Read more at Human Rights Watch or watch the video here.

Photographer captures 1980s gay couples at home (USA)

David Rosenberg at Slate profiles photographer Sage Sohier’s book At Home with Themselves: Same-Sex Couples in 1980s America. Sohier captured pictures of gay couples at home in the midst of the AIDS crisis, when gay families were still highly stigmatized and hidden. Many of her subjects “seemed excited at the idea of being seen, and wanted their relationships to be recognized and valued,” she told Slate.

See Sohier’s photos at Slate.

Michael Long: Mister Rogers wasn’t gay, just nice (USA)

In an essay at The Huffington Post, writer Michael Long argues that American children’s entertainer Fred Rogers was not gay, just remarkably accepting. Long sifts the evidence for Rogers’s homosexuality: lack of machismo, close gay friends, sympathy for gay rights and once counselling a gay co-worker to stay in the closet to preserve his career. Rogers, Long concludes, was not gay, just a pioneer in accepting people just the way they are.
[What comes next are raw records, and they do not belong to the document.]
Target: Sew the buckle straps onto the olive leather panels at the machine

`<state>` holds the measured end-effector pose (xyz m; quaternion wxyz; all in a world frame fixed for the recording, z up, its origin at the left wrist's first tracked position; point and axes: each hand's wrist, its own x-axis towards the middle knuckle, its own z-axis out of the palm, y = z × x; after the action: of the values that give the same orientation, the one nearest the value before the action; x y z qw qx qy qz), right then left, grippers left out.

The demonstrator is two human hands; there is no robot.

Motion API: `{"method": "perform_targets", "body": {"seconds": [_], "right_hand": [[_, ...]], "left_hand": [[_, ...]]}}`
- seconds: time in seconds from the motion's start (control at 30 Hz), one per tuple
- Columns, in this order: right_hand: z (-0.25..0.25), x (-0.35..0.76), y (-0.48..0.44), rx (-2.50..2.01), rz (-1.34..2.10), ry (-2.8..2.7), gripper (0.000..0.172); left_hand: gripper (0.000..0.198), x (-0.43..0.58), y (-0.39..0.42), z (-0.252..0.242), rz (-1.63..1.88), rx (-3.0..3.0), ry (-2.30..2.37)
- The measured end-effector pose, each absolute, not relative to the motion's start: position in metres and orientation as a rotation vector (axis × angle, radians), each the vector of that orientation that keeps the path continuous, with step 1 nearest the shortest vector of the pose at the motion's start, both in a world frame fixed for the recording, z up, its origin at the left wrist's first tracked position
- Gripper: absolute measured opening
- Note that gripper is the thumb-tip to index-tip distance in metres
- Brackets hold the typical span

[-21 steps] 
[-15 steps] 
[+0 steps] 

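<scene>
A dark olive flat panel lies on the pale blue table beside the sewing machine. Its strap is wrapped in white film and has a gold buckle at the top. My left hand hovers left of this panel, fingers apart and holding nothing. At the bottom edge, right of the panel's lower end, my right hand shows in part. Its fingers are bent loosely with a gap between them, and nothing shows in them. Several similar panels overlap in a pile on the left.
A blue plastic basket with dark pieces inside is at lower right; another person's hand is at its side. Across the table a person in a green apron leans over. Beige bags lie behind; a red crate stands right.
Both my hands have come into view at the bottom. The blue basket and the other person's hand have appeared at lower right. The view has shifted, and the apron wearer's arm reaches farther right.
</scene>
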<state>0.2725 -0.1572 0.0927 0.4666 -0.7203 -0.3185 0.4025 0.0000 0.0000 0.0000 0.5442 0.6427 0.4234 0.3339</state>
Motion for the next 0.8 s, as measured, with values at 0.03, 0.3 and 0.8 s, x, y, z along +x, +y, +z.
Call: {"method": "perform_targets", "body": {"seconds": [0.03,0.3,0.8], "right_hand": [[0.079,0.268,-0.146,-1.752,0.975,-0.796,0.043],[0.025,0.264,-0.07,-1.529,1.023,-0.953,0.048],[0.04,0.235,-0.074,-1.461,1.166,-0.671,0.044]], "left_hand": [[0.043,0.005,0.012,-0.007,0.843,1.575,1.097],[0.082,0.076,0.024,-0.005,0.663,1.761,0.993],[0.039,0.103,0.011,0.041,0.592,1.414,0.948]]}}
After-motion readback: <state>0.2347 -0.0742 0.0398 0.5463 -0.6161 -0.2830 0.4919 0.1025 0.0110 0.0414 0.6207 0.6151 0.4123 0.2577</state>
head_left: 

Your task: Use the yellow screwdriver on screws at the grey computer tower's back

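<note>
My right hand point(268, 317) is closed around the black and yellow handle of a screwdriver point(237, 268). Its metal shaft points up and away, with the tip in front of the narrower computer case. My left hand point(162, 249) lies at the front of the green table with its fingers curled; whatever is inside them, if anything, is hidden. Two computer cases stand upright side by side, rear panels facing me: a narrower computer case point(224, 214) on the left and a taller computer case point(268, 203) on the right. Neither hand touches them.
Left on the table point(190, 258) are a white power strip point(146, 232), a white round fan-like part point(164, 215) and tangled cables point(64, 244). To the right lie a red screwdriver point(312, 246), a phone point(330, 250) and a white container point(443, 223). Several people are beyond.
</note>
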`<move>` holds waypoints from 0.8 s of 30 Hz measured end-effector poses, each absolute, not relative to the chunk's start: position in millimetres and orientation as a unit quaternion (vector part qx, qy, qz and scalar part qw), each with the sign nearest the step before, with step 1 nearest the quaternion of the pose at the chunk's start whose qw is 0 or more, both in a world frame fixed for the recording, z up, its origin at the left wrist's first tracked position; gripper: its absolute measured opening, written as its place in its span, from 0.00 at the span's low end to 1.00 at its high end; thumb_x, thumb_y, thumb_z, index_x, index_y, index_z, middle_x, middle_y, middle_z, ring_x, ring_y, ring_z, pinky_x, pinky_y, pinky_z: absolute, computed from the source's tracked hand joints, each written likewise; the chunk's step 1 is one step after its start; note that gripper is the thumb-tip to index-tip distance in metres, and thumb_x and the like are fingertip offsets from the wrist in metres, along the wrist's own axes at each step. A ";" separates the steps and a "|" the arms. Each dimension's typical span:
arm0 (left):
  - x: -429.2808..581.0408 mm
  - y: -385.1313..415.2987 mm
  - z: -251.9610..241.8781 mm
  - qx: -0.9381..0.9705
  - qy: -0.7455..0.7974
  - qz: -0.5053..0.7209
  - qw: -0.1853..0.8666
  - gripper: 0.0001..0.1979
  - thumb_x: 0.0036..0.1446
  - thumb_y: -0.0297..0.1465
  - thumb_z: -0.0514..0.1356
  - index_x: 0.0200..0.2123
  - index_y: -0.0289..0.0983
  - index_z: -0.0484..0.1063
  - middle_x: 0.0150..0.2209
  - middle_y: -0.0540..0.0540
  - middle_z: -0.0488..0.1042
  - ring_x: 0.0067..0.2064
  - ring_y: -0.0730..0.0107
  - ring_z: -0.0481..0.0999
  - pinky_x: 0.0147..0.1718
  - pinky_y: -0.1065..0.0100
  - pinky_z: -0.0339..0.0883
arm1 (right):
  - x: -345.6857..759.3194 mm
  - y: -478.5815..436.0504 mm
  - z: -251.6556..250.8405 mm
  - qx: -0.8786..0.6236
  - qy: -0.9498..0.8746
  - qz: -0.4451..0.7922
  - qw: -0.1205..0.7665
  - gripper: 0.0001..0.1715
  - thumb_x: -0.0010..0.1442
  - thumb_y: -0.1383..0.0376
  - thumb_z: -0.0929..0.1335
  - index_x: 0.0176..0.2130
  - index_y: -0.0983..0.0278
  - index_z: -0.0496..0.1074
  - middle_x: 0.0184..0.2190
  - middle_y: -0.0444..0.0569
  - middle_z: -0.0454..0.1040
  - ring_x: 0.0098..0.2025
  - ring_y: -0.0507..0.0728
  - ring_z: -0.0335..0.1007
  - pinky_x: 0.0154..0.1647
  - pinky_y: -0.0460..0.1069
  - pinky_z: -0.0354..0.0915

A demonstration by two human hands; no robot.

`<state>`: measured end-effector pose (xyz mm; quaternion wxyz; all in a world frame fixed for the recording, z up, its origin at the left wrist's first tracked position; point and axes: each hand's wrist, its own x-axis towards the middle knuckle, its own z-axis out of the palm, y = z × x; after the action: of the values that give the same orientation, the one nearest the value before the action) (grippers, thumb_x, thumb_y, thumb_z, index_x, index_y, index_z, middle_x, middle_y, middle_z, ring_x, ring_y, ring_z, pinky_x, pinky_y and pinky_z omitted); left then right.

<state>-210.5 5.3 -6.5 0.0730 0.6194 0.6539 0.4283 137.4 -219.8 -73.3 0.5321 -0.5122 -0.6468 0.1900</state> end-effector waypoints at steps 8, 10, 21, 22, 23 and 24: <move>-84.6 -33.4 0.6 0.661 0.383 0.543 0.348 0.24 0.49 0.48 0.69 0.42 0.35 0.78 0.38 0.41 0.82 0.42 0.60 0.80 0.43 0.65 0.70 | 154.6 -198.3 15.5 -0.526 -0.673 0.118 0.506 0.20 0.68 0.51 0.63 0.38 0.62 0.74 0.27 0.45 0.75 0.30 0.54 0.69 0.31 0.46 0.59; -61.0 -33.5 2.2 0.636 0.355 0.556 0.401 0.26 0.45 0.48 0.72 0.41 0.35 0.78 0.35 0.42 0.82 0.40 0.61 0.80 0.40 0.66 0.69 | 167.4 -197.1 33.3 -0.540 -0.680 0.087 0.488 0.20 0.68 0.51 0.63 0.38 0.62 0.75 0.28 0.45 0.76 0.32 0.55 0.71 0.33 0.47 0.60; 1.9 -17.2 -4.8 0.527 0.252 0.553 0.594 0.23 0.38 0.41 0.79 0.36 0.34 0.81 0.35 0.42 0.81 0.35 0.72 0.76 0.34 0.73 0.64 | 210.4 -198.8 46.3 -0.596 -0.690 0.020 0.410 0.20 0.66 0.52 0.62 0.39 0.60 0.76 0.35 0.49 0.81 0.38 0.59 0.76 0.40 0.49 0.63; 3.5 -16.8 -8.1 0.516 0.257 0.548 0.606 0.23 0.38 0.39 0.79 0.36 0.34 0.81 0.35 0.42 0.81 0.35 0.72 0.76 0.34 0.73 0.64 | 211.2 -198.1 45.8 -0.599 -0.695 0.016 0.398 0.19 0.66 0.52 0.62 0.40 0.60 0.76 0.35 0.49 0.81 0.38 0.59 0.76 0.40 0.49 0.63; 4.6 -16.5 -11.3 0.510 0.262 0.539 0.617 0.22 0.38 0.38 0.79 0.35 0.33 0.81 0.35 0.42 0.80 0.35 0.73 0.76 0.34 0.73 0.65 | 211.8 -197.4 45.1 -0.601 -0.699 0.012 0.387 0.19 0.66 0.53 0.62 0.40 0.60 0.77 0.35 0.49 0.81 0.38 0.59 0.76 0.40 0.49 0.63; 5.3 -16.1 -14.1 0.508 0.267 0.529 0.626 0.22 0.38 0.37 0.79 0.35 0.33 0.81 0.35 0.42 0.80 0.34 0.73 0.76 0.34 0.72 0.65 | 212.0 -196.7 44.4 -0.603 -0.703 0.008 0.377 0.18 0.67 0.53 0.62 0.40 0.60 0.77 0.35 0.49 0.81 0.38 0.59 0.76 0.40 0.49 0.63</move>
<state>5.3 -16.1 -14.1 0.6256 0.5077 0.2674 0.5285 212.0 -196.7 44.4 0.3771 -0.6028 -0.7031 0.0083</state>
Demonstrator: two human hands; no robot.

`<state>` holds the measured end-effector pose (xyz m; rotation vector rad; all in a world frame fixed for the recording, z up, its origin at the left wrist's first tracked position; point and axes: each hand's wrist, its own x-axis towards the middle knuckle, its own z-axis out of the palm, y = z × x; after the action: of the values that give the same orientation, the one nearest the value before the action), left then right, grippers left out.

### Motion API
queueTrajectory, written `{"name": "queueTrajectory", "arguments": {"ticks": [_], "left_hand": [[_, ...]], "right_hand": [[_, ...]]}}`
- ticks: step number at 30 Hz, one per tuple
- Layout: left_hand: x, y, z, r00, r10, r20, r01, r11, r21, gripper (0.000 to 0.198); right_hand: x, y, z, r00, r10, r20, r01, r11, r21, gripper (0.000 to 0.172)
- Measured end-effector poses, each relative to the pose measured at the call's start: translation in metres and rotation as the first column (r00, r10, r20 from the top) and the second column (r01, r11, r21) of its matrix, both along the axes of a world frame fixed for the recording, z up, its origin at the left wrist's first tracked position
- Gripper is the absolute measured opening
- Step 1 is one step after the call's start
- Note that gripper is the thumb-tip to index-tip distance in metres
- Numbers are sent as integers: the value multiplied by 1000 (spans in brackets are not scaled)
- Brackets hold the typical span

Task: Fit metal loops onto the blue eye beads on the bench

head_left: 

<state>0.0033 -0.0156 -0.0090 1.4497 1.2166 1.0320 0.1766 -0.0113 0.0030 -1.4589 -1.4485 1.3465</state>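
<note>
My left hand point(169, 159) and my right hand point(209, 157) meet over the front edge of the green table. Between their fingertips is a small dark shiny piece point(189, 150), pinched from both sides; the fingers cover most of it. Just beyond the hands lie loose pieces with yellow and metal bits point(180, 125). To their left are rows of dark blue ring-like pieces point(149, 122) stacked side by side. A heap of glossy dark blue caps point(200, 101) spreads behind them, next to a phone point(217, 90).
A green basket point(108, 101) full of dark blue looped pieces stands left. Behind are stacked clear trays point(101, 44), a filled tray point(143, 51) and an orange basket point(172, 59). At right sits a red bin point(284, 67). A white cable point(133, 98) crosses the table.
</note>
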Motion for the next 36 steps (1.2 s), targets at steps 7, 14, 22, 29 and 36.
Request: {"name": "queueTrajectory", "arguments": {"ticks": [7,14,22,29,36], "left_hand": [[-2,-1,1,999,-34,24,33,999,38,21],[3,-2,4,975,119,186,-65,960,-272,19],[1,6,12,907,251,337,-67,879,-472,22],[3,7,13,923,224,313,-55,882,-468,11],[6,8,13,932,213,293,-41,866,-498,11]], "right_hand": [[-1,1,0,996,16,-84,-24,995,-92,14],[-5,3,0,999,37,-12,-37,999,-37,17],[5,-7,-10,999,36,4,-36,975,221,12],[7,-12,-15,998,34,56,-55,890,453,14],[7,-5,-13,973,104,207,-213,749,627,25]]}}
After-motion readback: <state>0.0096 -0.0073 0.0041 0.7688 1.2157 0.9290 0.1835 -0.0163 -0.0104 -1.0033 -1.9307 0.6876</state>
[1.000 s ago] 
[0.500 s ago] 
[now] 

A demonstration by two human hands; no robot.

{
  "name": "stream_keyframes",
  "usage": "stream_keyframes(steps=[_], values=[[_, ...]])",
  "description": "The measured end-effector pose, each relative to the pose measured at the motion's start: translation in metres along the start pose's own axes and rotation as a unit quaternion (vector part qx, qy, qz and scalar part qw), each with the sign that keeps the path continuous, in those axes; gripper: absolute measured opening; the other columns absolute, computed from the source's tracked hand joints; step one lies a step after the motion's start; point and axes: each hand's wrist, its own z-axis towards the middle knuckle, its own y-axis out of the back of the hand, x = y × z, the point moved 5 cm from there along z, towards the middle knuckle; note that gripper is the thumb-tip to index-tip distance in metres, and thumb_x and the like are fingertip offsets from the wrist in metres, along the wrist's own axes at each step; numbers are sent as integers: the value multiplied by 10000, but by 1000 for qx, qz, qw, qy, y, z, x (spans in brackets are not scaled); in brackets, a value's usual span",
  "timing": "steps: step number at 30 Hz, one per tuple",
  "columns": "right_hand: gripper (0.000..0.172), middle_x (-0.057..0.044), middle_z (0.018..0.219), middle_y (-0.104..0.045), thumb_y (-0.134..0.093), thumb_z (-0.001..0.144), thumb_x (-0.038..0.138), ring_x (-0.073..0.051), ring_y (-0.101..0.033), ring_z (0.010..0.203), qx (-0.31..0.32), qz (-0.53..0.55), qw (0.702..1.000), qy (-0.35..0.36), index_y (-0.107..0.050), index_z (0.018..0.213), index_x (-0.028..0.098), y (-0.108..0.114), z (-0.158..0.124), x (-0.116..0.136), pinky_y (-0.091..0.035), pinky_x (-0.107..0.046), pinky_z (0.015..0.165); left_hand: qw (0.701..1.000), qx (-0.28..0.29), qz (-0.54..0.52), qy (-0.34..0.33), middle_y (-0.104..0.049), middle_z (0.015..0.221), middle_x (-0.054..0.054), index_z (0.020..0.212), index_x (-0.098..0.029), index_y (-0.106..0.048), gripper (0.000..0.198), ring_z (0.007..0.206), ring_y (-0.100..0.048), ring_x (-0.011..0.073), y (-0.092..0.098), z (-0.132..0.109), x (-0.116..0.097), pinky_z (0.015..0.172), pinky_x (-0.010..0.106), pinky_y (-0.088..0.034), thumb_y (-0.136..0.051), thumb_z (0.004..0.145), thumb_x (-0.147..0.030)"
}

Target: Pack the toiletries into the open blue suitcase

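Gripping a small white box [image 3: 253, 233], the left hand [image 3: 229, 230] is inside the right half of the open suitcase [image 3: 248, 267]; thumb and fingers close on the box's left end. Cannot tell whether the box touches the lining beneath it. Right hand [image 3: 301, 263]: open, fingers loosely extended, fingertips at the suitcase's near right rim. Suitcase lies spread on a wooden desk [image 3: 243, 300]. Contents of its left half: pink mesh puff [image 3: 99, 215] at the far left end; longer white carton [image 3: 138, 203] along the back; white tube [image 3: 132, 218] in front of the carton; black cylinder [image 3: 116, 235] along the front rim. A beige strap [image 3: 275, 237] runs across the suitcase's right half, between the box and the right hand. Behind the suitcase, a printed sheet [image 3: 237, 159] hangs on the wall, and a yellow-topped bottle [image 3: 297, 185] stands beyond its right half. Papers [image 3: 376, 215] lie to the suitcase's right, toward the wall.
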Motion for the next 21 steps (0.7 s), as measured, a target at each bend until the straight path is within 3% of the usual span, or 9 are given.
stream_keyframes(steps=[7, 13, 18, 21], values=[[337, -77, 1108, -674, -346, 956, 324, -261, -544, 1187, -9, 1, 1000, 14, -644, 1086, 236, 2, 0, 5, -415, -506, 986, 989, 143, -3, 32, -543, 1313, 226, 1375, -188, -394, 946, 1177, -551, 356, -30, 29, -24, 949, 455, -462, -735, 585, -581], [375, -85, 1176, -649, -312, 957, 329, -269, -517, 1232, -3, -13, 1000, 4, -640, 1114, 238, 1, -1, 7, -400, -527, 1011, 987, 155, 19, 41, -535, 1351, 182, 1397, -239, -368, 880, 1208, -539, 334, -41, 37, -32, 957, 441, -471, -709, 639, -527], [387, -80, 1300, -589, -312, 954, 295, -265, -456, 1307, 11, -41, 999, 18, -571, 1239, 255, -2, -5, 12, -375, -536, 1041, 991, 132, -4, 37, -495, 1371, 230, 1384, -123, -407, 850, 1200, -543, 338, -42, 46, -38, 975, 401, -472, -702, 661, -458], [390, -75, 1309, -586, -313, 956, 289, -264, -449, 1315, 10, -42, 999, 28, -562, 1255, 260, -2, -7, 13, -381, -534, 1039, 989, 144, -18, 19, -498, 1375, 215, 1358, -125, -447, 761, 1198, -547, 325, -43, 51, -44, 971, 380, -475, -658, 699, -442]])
Read more at The Huffington Post.

MP: Lift ban on sexually active gay men donating blood (UK)

Conservative British MP Michael Fabricant says the UK’s ban on sexually active gay men donating blood is outdated and medically unfounded. Under current policy, gay men in the UK must be celibate for 12 months before donating blood. Fabricant says good testing is a better policy than discrimination. “How can it be logical that a straight promiscuous man who might have two different partners each night of the year can donate blood while a gay man in a monogamous, loving relationship cannot,” he says.

Read more at the Telegraph.

Gay blogger accused of contempt of court for pointing out discrimination (Singapore)

Singaporean gay blogger Au Waipang appeared in court Oct 21 on charges of contempt of court for criticizing discrimination against gay people in Singapore’s legal system. Au, writing about a court case involving a man who was forced to resign from his job for being gay, said he had low hopes because he lacked confidence in Singapore’s judiciary. Prosecutors say that by criticizing judges, Au was suggesting that Singapore’s legal system is not just or fair, amounting to contempt of court. The crime of “scandalizing the court” is based on a long-rejected English law but is still used in Singapore.